(Although I don’t often answer ask messages publicly, I know this is a question some of us struggle with as we’re trying to understand our own sexualities and what feels good to us. Especially for dynamics as taboo as Daddy Dominant/Little submissive. I wanted to respond to this concern without making it a personal attack on the person who sent it so I have removed their identifying information.)
While I completely understand your concern I don’t share your view. I think that sometimes the absolute ickiness of child abuse and sex crimes can make people panic and get lost in emotionally based arguments.
It doesn’t make any sense to say that personal sexual practices between consenting adults can be responsible for a pedophile harming, abusing and traumatizing a child. I happen to work with victims of sexual abuse, I consider myself well educated on the subject and it is my professional and personal opinion that the burden of change lies in the hands of those who are doing wrong. Pedophilia is not caused by porn or fantasizing. Modern research and my professional experiences dictate that pedophilia is a diagnosable and treatable psychological condition, and often perpetrators were victims of incest and abuse themselves.
Would you say that pet role play encourages and validates those who abuse animals sexually? I call one of my partners Kitten. Am I now opening up a window for telling people fucking cats is okay?
Do typical bdsm torture scenes validate and encourage military personnel who participate in torture practices?
One of my partners has a medical play fetish and fantasizes about it often on her blog. Would you also agree that this validates and encourages abuse from medical professionals?

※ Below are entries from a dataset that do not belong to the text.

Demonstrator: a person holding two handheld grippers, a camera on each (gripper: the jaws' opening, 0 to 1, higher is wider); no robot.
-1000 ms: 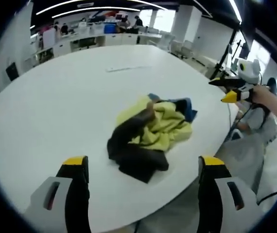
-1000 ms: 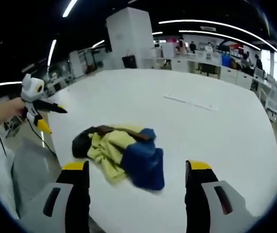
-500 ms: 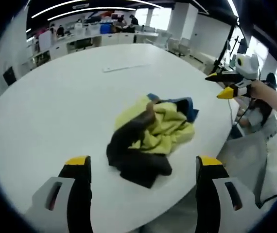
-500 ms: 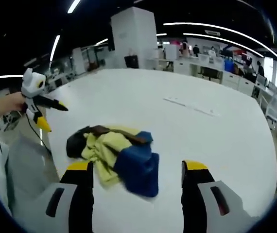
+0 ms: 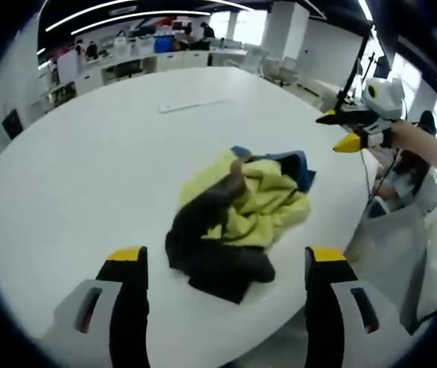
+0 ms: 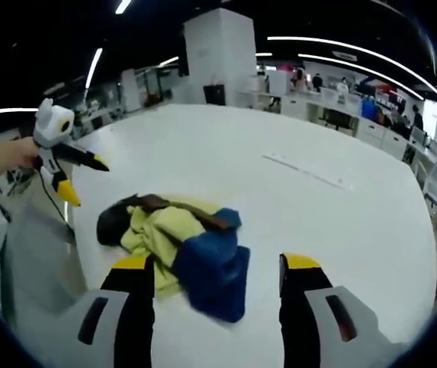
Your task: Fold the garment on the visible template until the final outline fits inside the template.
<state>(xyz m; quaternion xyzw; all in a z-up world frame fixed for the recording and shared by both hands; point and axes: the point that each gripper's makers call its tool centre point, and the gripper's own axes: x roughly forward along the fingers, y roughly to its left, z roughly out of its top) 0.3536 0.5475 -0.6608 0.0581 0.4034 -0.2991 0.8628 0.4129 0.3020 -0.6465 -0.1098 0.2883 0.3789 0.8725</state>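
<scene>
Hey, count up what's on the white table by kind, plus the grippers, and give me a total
Crumpled garment: 1
Pale strip lying farther back on the table: 1
Left gripper, open: 1
Right gripper, open: 1
Total: 4

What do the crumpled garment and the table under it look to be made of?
The garment looks like soft, matte knit or fleece fabric in yellow, blue and dark panels: it bunches in loose, rounded folds with no shine. The table looks like smooth white laminate or painted board, faintly glossy; which one can't be told.
</scene>
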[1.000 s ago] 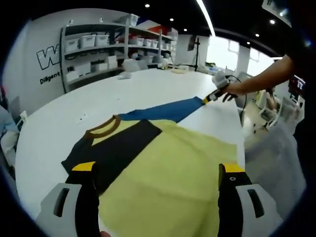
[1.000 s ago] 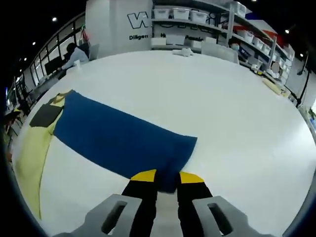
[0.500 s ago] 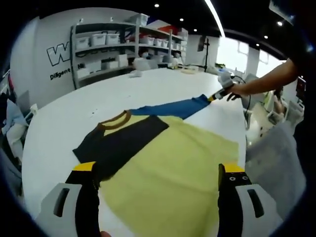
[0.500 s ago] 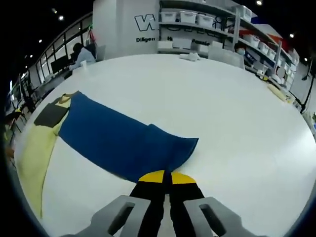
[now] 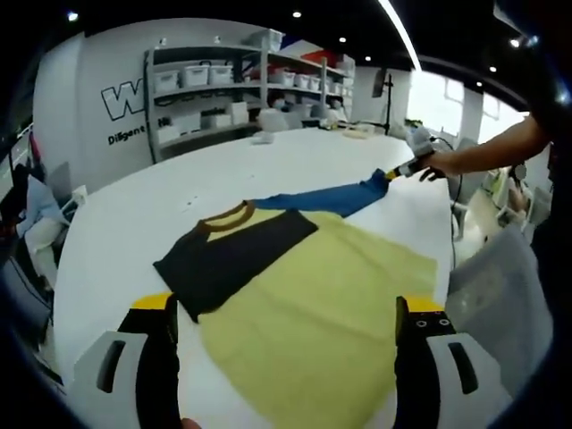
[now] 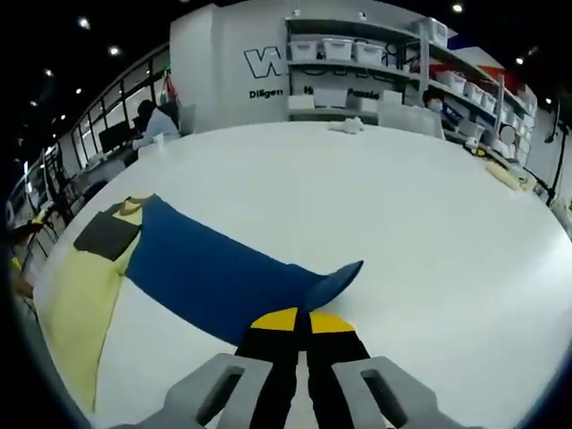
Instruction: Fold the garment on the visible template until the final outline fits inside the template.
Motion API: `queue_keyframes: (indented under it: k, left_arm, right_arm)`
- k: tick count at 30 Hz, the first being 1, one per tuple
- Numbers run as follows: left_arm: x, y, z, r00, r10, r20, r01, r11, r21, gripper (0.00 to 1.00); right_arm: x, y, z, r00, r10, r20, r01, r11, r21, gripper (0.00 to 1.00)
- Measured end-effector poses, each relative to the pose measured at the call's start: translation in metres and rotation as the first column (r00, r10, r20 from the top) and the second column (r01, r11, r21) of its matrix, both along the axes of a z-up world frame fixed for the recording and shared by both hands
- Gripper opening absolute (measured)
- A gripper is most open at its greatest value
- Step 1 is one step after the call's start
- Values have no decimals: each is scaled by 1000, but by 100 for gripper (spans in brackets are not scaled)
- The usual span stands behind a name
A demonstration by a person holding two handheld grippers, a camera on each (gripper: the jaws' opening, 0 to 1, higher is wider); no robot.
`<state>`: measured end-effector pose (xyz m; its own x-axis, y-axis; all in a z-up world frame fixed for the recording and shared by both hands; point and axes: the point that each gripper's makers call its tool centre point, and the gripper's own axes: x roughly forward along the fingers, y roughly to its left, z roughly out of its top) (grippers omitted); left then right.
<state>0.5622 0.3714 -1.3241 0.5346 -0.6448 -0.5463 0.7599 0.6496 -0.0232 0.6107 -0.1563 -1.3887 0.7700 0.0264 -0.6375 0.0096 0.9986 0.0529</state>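
My right hand-held gripper (image 6: 297,320), now clamped on the blue sleeve (image 6: 214,273), has lifted its cuff off the worktop (image 6: 402,206), starting the fold; my left hand-held gripper (image 5: 284,308) hangs wide open, empty.

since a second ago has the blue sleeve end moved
Yes. The right tongs closed on the blue sleeve, and its end now lifts off the white table.

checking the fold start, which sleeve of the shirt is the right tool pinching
The blue sleeve, its cuff end lifted in the shut right tool; the black sleeve lies flat, untouched.
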Motion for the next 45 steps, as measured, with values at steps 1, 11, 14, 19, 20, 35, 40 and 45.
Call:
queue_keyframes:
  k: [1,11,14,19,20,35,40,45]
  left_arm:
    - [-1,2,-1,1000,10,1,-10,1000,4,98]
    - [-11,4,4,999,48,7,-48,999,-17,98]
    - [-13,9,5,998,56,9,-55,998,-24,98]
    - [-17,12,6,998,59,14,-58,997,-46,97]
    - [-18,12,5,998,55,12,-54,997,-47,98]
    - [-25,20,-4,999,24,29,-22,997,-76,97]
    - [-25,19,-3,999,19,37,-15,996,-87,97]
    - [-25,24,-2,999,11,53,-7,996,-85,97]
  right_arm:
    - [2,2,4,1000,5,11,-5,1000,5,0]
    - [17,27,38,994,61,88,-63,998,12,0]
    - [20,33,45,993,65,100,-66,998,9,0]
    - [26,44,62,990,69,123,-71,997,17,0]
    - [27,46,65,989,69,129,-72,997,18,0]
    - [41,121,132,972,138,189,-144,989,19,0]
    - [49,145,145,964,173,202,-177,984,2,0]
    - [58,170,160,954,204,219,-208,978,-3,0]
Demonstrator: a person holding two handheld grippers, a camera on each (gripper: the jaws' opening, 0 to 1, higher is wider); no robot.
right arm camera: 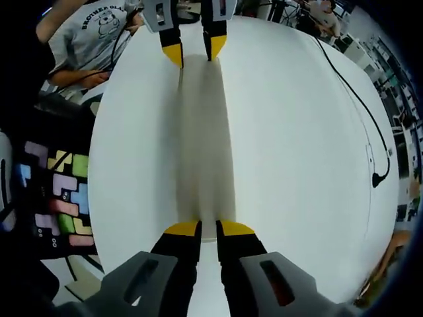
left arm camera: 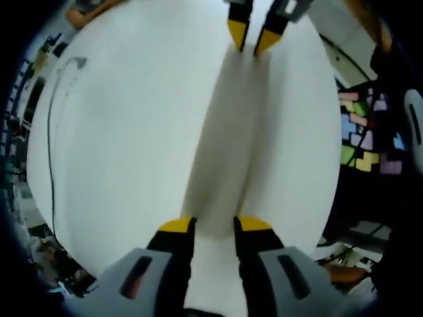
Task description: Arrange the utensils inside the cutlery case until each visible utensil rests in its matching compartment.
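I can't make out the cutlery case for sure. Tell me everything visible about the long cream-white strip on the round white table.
The long cream-white strip is plain, smooth and matte, slightly darker than the round white table it lies flat on. It is blurred, so no compartments, utensils or seams can be made out. It runs straight between the two grippers. The left gripper straddles one end and the right gripper the other; whether they grip it is unclear.

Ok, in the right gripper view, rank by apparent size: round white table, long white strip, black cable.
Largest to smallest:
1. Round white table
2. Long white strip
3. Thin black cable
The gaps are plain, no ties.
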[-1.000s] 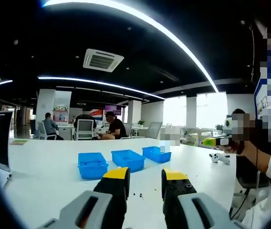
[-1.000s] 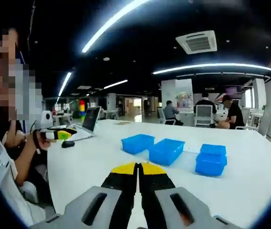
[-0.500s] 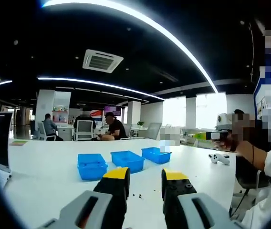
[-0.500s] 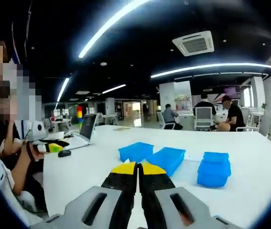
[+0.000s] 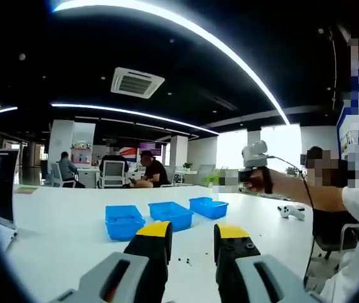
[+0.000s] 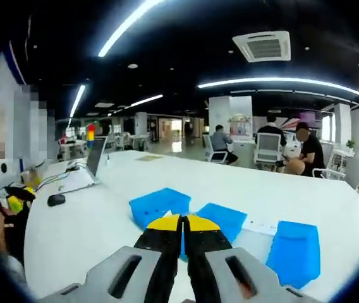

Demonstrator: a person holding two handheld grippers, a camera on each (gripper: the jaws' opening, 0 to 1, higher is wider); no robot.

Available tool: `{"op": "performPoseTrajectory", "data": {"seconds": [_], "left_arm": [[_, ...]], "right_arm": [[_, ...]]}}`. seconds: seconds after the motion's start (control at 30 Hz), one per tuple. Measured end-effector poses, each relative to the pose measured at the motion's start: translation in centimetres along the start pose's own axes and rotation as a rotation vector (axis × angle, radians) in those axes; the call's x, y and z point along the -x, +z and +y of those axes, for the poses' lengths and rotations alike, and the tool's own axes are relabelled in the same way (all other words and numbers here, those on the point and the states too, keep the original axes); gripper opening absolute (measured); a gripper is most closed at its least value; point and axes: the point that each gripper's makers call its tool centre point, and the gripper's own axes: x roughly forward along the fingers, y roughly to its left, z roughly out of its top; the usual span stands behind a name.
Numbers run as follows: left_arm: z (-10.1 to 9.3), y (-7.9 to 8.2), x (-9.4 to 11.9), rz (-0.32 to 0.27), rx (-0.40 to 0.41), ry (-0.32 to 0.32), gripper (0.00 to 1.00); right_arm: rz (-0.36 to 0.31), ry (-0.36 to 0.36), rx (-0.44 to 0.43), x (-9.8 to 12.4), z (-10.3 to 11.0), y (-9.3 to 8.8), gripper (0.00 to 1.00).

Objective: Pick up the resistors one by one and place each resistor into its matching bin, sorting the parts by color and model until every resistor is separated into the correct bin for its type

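Left gripper view: resistors [image 5: 184,259] lie between its parted, empty fingers [image 5: 156,235]; right gripper [image 6: 182,222] closed, empty.

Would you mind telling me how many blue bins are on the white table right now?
3, in a row in the left gripper view: left blue bin, middle blue bin, right blue bin. None seems hidden, though the tool tips cover some of the table.

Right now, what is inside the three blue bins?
The bins show only blue walls; their floors are hidden, so contents cannot be told. Small dark resistors lie on the table.
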Motion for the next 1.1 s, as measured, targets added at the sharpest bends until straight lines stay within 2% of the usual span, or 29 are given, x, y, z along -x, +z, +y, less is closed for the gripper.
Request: {"op": "performPoseTrajectory", "data": {"seconds": [0.1,0.23,0.4,0.5,0.53,0.57,0.67,0.77,0.87,1.0,1.1], "left_arm": [[0.0,0.1,0.0,-0.003,0.0,0.0,0.28],[0.2,0.1,0.1,-0.003,0.002,0.004,0.28],[0.1,0.0,0.0,-0.002,0.001,0.003,0.28],[0.2,0.0,0.0,-0.002,-0.003,0.007,0.28],[0.1,0.0,0.0,-0.003,-0.002,0.005,0.28],[0.1,0.0,0.0,-0.004,-0.002,0.004,0.28],[0.1,0.0,0.0,-0.002,-0.002,0.006,0.28],[0.1,0.0,0.0,-0.001,0.0,0.008,0.28],[0.0,-0.1,-0.1,0.0,-0.001,0.004,0.28],[-0.2,-0.1,-0.1,0.001,-0.003,0.001,0.28],[-0.3,0.1,0.0,-0.004,-0.005,0.002,0.28]], "right_arm": [[0.034,-0.033,-0.007,-2.9,-1.6,-0.8,0.04],[0.048,-0.077,-0.018,-5.7,-3.7,-1.3,0.04],[0.016,-0.088,-0.041,-7.4,-4.2,-1.2,0.08],[0.032,-0.089,-0.019,-8.2,-4.0,-1.8,0.46],[0.034,-0.088,-0.024,-8.1,-3.9,-1.9,0.57],[0.024,-0.098,-0.038,-8.0,-4.0,-1.8,0.59],[0.003,-0.112,-0.029,-7.3,-3.7,-1.4,0.54],[-0.011,-0.086,-0.037,-6.5,-2.8,-1.0,0.53],[-0.029,-0.076,-0.009,-5.5,-2.2,-0.3,0.5],[-0.056,-0.055,0.101,-3.4,-1.0,0.2,0.5],[-0.06,-0.029,0.098,-1.8,0.0,-0.4,0.5]]}}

To me saying that consensual role play between adults is fuelling the abuse of children is akin to saying short skirts are fuelling the rape epidemic. It’s putting the burden of proof and change in the hands of those who are not the perpetrators.
Also it’s important to note the name “Daddy” has had multiple contexts for a very long time, calling your partner Daddy is not something new or something Tumblr invented. Just listen to Janis Joplin (Ball and Chain from the ‘60’s for example) or watch movies from the ‘50’s when everyone was a cool Daddy-o. The term was much more socially acceptable then. Many couples call each other “baby” and nobody thinks of this as strange or inappropriate.
In the context I use I am referring to a Daddy Dominant, which is a specific dynamic between sub and dominant. It refers to a more nurturing, loving, playful dynamic. You can read more about that here or here or here.
My own thoughts about why this dynamic is powerful for me can be read here: here or here or here. And here too.
Personally, having a stable, loving, healthy relationship with my Daddy Dom is helping me to repair some pretty heavy childhood traumas. And interestingly, my Daddy, who doesn’t have a relationship with his actual Father, finds it therapeutic to be acting out the role of the loving Father he never had. To know that these nurturing and loving qualities are inside of him regardless of the fact that he didn’t learn them by example has been very powerful healing. What we do in the bedroom is nobody’s business. As the great Ben Harper once said “my choice is what I choose to do… and if it’s causing no harm it shouldn’t bother you.”
I can empathize with you, the way that some people incorporate age play and incest play can also make me uncomfortable personally, but I also recognize that in many circumstances kink and role play is a way for people to repair and reclaim their pasts, to work through traumatic events in a way that feels safe for them. And I think that is really healthy. (More on that here if you are interested.)
Abusing children is unconscionable, to suggest that people won’t know the difference between an adult molesting and sexually abusing a child, and a grown woman who writes actively about the benefits of her kink saying “Spank me Daddy” seems ridiculous to me.
Part of the problem with taboos and stigmas is that they are a way of policing people’s sexuality. Women especially have been affected by this. The Daddy Dominant/Little Submissive dynamic is one that makes a lot of women feel safe and loved, even as they explore things society has told them they shouldn’t want or have. As with other such myths (ex: sodomy leads to incontinence, masturbation makes you a lazy lover, swingers all have diseases, nobody wants a girl ‘with experience’) the facts often get muddled by shame and fear. Understanding and enjoying my fetishes DOES NOT MAKE ME SELFISH! Wearing pigtails and calling your lover Daddy while he fucks you does not make you responsible for the ills of society. Nor does writing about on your blog. I don’t post minors on my blog. I don’t write about or condone the abuse and sexualization of children. If it makes you uncomfortable you don’t need to follow.
*steps off soap box awkwardly and twirls hair*
I really love what heart has to say and I’m glad she found the bravery to post this response. I’d like to also point out that everything she’s said here is not only backed up by her experience, but by research,
Sexual ageplay itself does not involve the sexual attraction to biologically underage people. Rather, when a consenting adult takes on the roleplaying mindset of a young person, it is motivated by re-experiencing emotional states and social interactions of one’s youth, which also happen to be pleasurable in a sexual context to the participants. For example, roleplaying a “teacher/student”, “daddy/daughter”, or “doctor/patient” theme, during sexual activity, may be common in sexual ageplay.”